WORK ITEM »
Please work out how many lines in the entries below include the string "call", and reply with the number alone.
BEGIN RECORDS FOR THIS EXERCISE
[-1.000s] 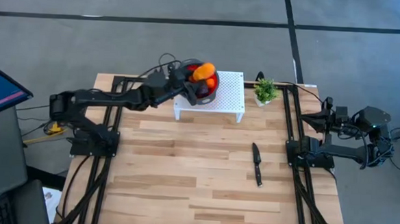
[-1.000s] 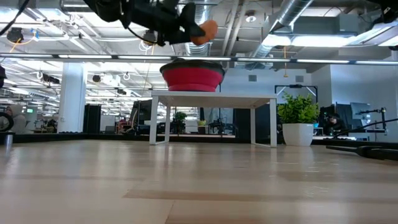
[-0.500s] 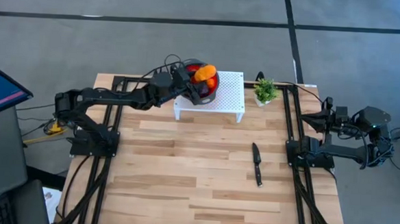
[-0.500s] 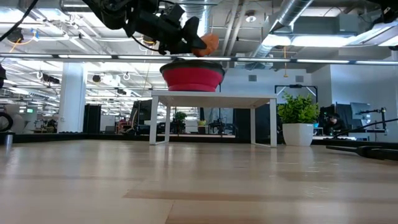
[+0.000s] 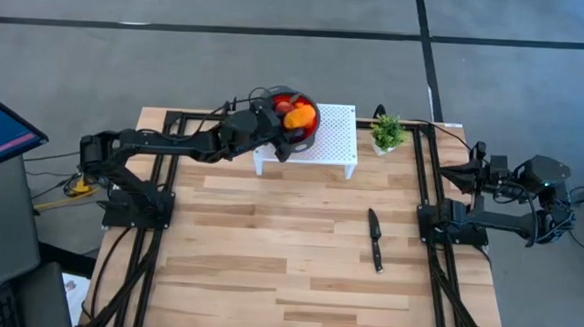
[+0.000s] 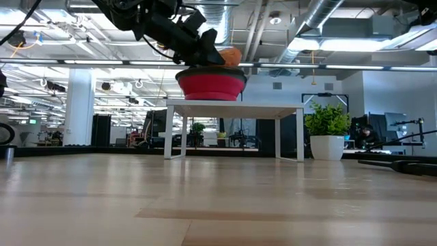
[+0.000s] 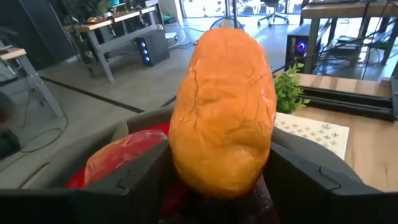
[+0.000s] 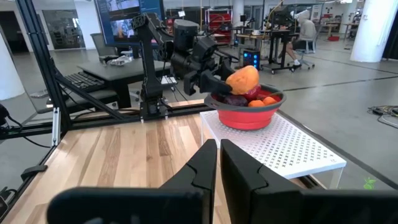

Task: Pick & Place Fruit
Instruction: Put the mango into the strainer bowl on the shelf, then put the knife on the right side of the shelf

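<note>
A red bowl (image 5: 315, 128) stands on a white perforated stand (image 5: 335, 146) at the table's far edge. It holds toy fruit: dark plums (image 8: 234, 99), small oranges (image 8: 268, 99) and a red piece (image 7: 124, 155). My left gripper (image 5: 290, 121) is over the bowl, shut on the larger orange piece (image 7: 224, 112). In the low view that piece (image 6: 229, 55) shows just above the bowl's rim (image 6: 210, 70). My right gripper (image 8: 219, 163) waits shut at the table's right edge (image 5: 469, 171), touching nothing. My left gripper pinches the larger orange piece between its two fingers (image 7: 137, 180), which sit on its two sides near its lower end (image 7: 217, 177). The fingers come slanting down from the table's left. The piece stands on end, low over the bowl's fruit; I cannot tell whether it touches them.
A black-handled knife (image 5: 375, 238) lies on the wood right of centre. A small green potted plant (image 5: 386, 133) stands right of the white stand. Bare wooden table stretches from the stand to the near edge.
My left gripper has come down toward the red bowl and a little toward the table's near edge, keeping its hold. The larger orange piece has gone with it, from well above the bowl's rim to just above it.
</note>
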Robot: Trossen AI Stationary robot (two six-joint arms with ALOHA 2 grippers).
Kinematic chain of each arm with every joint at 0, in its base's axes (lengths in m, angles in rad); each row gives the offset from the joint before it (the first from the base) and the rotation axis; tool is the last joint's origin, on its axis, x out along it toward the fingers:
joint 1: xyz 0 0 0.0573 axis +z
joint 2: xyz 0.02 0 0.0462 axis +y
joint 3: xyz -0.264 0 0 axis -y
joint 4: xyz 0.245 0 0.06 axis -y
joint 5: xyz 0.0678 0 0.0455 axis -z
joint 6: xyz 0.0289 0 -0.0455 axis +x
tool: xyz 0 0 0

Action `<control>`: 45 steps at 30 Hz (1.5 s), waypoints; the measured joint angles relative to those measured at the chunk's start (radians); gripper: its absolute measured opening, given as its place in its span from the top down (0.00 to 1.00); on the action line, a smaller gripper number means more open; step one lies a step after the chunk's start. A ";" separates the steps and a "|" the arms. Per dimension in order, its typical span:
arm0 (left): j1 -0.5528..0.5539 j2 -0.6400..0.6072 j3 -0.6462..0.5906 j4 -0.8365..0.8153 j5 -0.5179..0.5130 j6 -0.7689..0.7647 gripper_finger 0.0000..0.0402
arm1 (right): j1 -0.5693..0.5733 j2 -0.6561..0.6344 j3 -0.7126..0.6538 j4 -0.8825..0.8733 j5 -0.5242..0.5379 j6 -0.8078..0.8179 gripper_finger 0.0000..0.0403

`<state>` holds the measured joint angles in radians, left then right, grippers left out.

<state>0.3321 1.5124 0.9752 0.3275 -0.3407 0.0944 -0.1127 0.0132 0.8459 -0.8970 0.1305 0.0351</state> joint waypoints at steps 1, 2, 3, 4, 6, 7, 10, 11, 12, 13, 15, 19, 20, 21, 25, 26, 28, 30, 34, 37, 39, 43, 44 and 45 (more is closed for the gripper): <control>0.000 0.000 0.000 -0.001 -0.001 0.010 0.41 | 0.000 0.000 0.000 0.000 0.000 0.000 0.96; 0.000 0.000 0.000 -0.003 -0.001 0.025 0.40 | 0.000 0.000 0.000 0.000 0.000 0.000 0.96; 0.001 0.000 0.000 -0.003 -0.001 0.034 0.40 | 0.000 0.000 0.000 0.000 0.000 0.000 0.96; 0.004 0.000 0.000 -0.003 0.000 0.041 0.40 | 0.000 0.000 0.000 0.000 0.000 0.000 0.96; 0.007 0.001 0.000 -0.003 0.000 0.048 0.39 | 0.000 0.000 0.000 0.000 0.000 0.000 0.96; 0.008 0.001 0.000 -0.003 0.000 0.048 0.38 | 0.000 0.000 0.000 0.000 0.000 0.000 0.96; 0.008 0.001 0.000 -0.003 -0.002 0.048 0.36 | 0.000 0.000 0.000 0.000 0.000 0.000 0.96; 0.008 0.001 0.000 -0.003 -0.003 0.048 0.35 | 0.000 0.000 0.000 0.000 0.000 0.000 0.96; 0.008 0.001 0.000 -0.003 -0.004 0.048 0.33 | 0.000 0.000 0.000 0.000 0.000 0.000 0.96; 0.008 0.002 0.000 -0.003 -0.004 0.048 0.32 | 0.000 0.000 0.000 0.000 0.000 0.000 0.96; 0.008 0.002 0.000 -0.003 -0.004 0.061 0.30 | 0.000 0.000 0.000 0.000 0.000 0.000 0.96; 0.008 -0.011 0.000 -0.005 -0.009 0.088 0.25 | 0.000 0.000 0.000 0.000 0.000 0.000 0.96; 0.008 -0.021 -0.001 -0.007 -0.010 0.088 0.24 | 0.000 0.000 0.000 0.000 0.000 0.000 0.96; 0.008 -0.031 -0.001 -0.003 -0.010 0.088 0.23 | 0.000 0.000 0.000 0.000 0.000 0.000 0.96; 0.002 -0.087 -0.001 -0.006 -0.010 0.085 0.21 | 0.000 0.000 0.000 0.000 0.000 0.000 0.96; -0.003 -0.107 -0.001 -0.004 -0.010 0.085 0.21 | 0.000 0.000 0.000 0.000 0.000 0.000 0.96; -0.018 -0.149 -0.001 0.004 -0.010 0.081 0.21 | 0.000 0.000 0.000 0.000 0.000 0.000 0.96; -0.038 -0.193 -0.001 0.002 -0.010 0.064 0.21 | 0.000 0.000 0.000 0.000 0.000 0.000 0.96; -0.092 -0.276 -0.001 -0.007 -0.001 0.014 0.21 | 0.000 0.000 0.000 0.000 0.000 0.000 0.96; -0.144 -0.331 -0.001 -0.045 0.088 0.004 0.21 | 0.000 0.000 0.000 0.000 0.000 0.000 0.96; -0.197 -0.354 -0.001 -0.075 0.128 -0.001 0.23 | 0.000 0.000 0.000 0.000 0.000 0.000 0.96; -0.314 -0.397 -0.060 -0.094 0.133 0.034 0.33 | 0.000 0.000 0.000 0.000 0.000 0.000 0.96; -0.340 -0.413 -0.083 -0.102 0.136 0.044 0.37 | 0.000 0.000 0.000 0.000 0.000 0.000 0.96; -0.362 -0.431 -0.107 -0.107 0.137 0.050 0.41 | 0.000 0.000 0.000 0.000 0.000 0.000 0.96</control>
<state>-0.0297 1.0809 0.8678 0.2205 -0.2033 0.1443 -0.1127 0.0135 0.8459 -0.8970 0.1306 0.0351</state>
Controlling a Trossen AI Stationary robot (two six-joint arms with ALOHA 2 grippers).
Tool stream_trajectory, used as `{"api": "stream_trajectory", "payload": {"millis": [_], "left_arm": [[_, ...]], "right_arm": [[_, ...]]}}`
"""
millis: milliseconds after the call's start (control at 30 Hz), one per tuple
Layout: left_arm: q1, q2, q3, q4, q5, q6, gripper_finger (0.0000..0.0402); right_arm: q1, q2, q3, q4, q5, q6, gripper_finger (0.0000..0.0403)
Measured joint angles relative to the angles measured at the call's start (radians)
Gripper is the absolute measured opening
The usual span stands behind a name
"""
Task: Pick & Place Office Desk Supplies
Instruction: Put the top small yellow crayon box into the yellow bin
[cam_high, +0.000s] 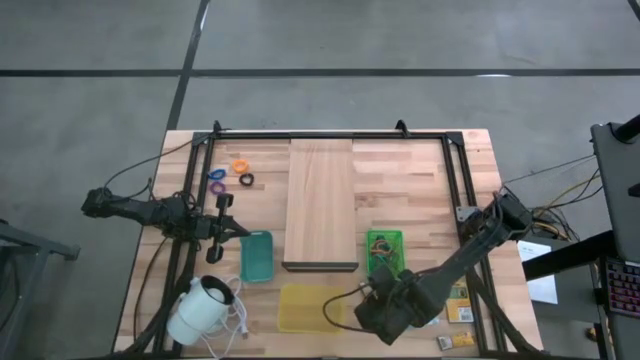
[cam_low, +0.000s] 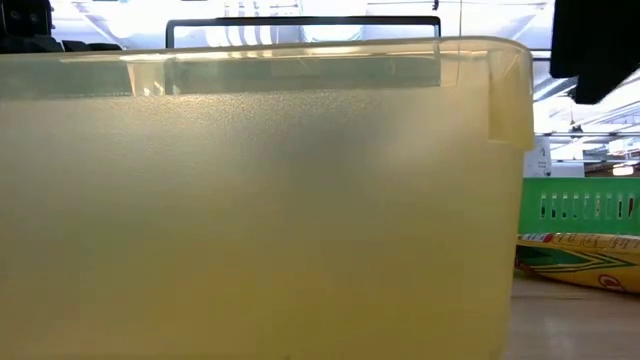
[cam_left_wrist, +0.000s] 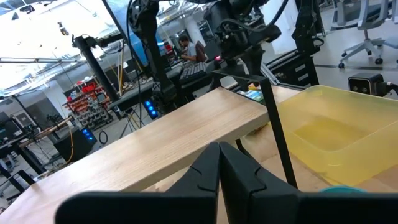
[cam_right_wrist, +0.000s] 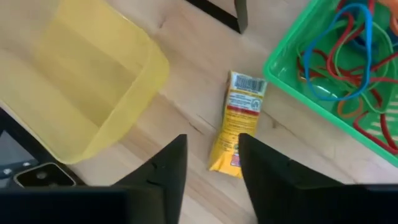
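On the table, between bins:
Packet (cam_right_wrist: 236, 121): slim yellow packet, red band, barcode at one end; lying flat on bare wood.
Neighbours: yellow bin (cam_right_wrist: 81, 81) one side, green basket (cam_right_wrist: 298, 81) of rubber bands (cam_right_wrist: 339, 59) other.
Right gripper (cam_right_wrist: 211, 165): fingers apart, straddling the packet's end, holding nothing.
Left gripper (cam_left_wrist: 219, 171): fingers together, empty, near the wooden board (cam_left_wrist: 155, 146).

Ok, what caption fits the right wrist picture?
Open right tool above a yellow packet, between yellow tub and green basket.

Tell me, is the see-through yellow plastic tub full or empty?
Empty. The right wrist view looks into the translucent yellow plastic tub and shows only its bare floor; the small yellow packet lies outside, on the wooden table.
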Motion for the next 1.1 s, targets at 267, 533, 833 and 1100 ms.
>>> {"api": "stream_trajectory", "payload": {"millis": [267, 533, 833, 1100], "left_arm": [[0.001, 0.0, 0.0, 0.0, 0.0, 0.0, 0.0012], [0.001, 0.0, 0.0, 0.0, 0.0, 0.0, 0.0012], [0.001, 0.0, 0.0, 0.0, 0.0, 0.0, 0.0012], [0.001, 0.0, 0.0, 0.0, 0.0, 0.0, 0.0012]], "right_arm": [[0.0, 0.003, -0.018, 0.018, -0.005, -0.011, 0.0203], [0.001, 0.003, -0.098, 0.12, -0.031, 0.062, 0.0206], [0.002, 0.003, -0.204, 0.262, -0.069, 0.104, 0.0206], [0.002, 0.003, -0.308, 0.399, -0.076, 0.105, 0.0206]]}}
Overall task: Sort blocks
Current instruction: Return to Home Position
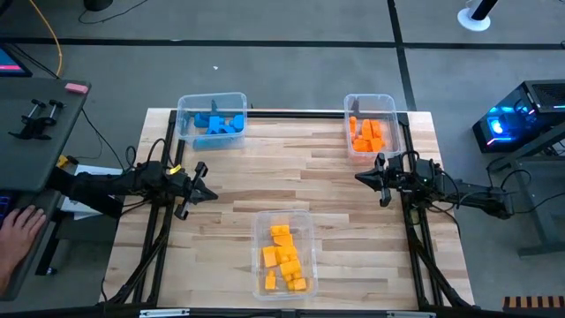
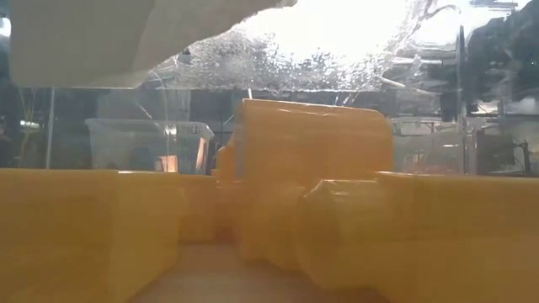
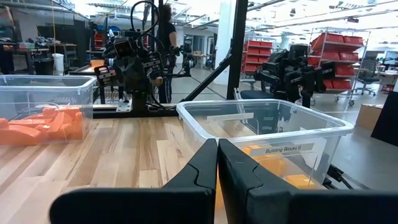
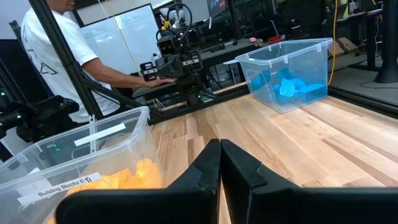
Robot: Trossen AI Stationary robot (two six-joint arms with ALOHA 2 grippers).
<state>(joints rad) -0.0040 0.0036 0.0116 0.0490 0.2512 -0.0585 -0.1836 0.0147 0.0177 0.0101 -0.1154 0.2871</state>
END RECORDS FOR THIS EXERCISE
RESULT OF THIS TASK »
2